3ヵ月ぶりにタバコを吸って考えたこと—東京で凍死する人々/クリスチャン・エイドの報告書/原発に頼るしかない現実-(松沢呉一)
3ヵ月ぶりでタバコを吸ったらうまかった
元旦の夜。机の上にずっと置いてあった1本のタバコを捨てようと思い立ちました。
禁煙して3ヵ月経ち、もう挫折することはないでしょう。このタバコをもらってからでも2ヵ月経って、おいしくなくなってそうです。何度も手にして、時には口にくわえて薄汚れていて、見た目もまずそう。
でも、捨てるんだったら吸えばいいのかと思った瞬間に火をつけてました。
一服目。うまい。すでに変質していたかもしれないですが、それでもうまい。
二服目。さらにうまい。ムチャクチャうまい。クラクラするかと思ったのですが、全然です。
タバコが劣化して「まずい。もういい」と一服吸って捨てるのではないかとも予想していたのですが、違いました。うまい。
あっという間に吸い終えて、あと3本くらい続けて吸いたい。一箱あったら全部続けて吸ってました。
こうしてタバコを一度吸うと、すぐさま元通りになるわけです。つっても、買いに行くほどではなくて、1本で終了。これに対して、タバコを吸う人に勧められて吸うと、止めるきっかけがないので危険です。
翌日、タバコを吸っている人を見ると、また吸いたい衝動が少しは出てきてしまいましたが、たいした衝動ではなくて、軽く耐えました。
刺激がなくなって寂しい思いをしていましたが、ひさびさにいい刺激でした。
ここからカウントし直します。元旦なのでカウントしやすい。
東京の凍死者
タバコは吸わないでいられる人でも、寒いと暖房をつけます。家にいる時はこたつだけと言っていたおばあちゃんは、寝る時はどうしているのかわからないですが、家の中で毛布や布団にくるまって寝れば凍死することは東京ではあまりないですから、何も暖房をつけずに寝ている人は多いでしょう。
あまりないけれど、現実に毎年東京でも凍死する人がいます。氷点下にならなくても人は凍死します。
地域によって凍死の状況は大きく違って、北海道では今でも行き倒れが多い。酔っ払って路上で寝てしまって死ぬ。そもそもホームレスは北海道の冬には少ないので、家のある人たちでしょう。
東京に限った数値を探すと、「東京都における凍死症例の検討」が出てきます。1988年の調査なので、今とは違っている点があるかもしれないですが、年間10人以上東京で凍死しています。
凍死しているのは男のホームレスが多いことは理解しやすいとして、高年齢より40代50代の方が多いのが意外。この理由はやはりアルコールにありそうです。
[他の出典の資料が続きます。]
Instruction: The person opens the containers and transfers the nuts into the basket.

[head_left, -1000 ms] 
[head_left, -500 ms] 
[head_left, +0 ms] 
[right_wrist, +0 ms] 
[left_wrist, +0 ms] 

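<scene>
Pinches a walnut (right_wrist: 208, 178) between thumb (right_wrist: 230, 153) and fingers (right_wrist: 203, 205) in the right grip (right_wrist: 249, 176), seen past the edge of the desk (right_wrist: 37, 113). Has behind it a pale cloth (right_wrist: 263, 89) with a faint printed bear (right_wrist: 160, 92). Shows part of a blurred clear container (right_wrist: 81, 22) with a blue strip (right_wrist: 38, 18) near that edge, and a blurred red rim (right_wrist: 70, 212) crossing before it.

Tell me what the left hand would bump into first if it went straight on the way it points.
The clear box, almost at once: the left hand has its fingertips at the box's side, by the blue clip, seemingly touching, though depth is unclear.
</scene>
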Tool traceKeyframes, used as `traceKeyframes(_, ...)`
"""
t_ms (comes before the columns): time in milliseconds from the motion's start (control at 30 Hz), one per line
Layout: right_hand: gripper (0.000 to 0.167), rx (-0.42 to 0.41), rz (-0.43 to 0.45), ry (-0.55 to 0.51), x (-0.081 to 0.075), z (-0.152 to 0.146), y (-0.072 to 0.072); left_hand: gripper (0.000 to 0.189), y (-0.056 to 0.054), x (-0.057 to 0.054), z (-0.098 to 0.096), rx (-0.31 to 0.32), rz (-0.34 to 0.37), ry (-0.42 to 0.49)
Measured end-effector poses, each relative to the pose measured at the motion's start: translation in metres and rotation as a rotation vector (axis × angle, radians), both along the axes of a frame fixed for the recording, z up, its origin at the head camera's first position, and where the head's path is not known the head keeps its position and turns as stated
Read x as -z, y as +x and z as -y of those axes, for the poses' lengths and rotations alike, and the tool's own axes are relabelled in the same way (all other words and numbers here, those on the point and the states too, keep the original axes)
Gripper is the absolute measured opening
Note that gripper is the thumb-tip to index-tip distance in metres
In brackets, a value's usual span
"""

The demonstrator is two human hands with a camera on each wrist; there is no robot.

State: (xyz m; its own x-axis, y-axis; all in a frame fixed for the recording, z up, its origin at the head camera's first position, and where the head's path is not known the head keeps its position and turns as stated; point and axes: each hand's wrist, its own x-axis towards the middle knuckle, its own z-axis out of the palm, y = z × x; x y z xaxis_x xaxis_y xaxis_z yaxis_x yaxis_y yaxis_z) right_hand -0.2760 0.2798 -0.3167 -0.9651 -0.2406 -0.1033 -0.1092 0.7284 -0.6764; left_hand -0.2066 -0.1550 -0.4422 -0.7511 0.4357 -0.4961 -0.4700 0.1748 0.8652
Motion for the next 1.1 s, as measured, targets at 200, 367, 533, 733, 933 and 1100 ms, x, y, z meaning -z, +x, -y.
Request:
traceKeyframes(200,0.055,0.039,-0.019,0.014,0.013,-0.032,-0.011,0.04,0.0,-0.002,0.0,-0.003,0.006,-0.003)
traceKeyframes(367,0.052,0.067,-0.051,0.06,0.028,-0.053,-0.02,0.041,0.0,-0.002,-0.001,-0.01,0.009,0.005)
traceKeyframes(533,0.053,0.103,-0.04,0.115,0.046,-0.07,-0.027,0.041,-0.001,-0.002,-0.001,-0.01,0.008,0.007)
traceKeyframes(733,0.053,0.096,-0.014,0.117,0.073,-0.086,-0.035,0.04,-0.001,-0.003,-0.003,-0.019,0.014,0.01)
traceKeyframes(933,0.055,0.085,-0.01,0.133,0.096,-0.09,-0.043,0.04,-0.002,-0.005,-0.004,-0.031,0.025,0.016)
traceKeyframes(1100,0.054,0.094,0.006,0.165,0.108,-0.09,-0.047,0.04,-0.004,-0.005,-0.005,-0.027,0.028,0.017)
酒を飲んで酩酊状態にあると、寒さに対する十分な備えをしないで寝てしまうのと、アルコールは体の機能低下を招きます。
高年齢の凍死が比較的少ないのは、アルコール依存症の人は高年齢になる前にさまざまな理由で死ぬからではなかろうか。
ホームレス以上に、家の中で凍死した人は酒が入っていそうです。酒が入って裸同然で寝てしまえば家の中でも凍死します。忘年会や新年会で酒を飲んで玄関で寝てしぬ人もいるんでしょうね。
アルコールは死を招いています。タバコの火の不始末による失火は、直接にはタバコに原因がありますが、これも酒を飲んで寝てしまう人が多いことが推測できて、背景にある原因は酒です。なのに、なんでタバコばっかり叩かれるかな。
無駄をなくす努力をしている企業もある
タバコは吸わないでいられる人でも、夏は暑すぎると冷房を入れます。家にいたって熱中症になるくらいで、路上生活者で熱中症で死ぬ人も少なくないはずです。家の方が熱がこもって暑いのかもしれないですが。
暑すぎても寒すぎても人は電気やガス、石油に頼る。気候変動はそれらのエネルギー消費を高めます。エネルギー消費を減らさなければならないのに、気候変動はエネルギー消費を増大させるのです。